[Stored dataset items]
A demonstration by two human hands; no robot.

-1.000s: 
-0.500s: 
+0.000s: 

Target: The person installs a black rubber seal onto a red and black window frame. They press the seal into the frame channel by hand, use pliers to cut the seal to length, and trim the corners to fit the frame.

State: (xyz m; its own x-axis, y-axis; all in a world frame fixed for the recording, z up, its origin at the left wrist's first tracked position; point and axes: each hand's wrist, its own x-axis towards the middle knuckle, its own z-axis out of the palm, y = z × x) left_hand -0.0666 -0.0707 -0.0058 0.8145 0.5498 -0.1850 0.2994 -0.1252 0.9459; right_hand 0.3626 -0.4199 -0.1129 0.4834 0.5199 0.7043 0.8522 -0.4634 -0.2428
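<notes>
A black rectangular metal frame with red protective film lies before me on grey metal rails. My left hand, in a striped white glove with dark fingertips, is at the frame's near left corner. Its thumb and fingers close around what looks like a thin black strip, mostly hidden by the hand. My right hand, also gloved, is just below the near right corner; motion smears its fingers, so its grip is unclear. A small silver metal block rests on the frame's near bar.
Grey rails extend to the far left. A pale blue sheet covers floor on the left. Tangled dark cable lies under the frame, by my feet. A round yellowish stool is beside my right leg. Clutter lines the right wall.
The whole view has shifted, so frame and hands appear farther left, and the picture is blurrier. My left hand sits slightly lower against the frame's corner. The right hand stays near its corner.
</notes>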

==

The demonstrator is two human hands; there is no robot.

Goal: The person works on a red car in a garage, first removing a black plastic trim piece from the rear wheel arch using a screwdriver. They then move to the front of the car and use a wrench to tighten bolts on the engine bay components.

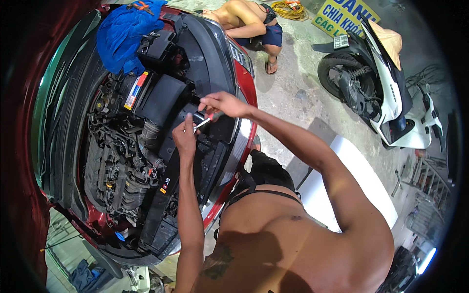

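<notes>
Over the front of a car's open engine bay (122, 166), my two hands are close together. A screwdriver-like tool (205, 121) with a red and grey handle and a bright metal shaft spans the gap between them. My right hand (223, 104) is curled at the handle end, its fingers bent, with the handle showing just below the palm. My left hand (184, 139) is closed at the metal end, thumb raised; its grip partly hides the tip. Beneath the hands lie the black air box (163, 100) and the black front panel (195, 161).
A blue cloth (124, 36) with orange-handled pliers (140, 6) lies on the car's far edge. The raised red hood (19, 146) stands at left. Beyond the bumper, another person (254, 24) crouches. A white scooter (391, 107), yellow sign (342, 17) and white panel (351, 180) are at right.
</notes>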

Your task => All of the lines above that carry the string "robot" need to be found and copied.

Result of this exercise =>
A demonstration by two human hands; no robot.
The demonstrator is two human hands; there is no robot.

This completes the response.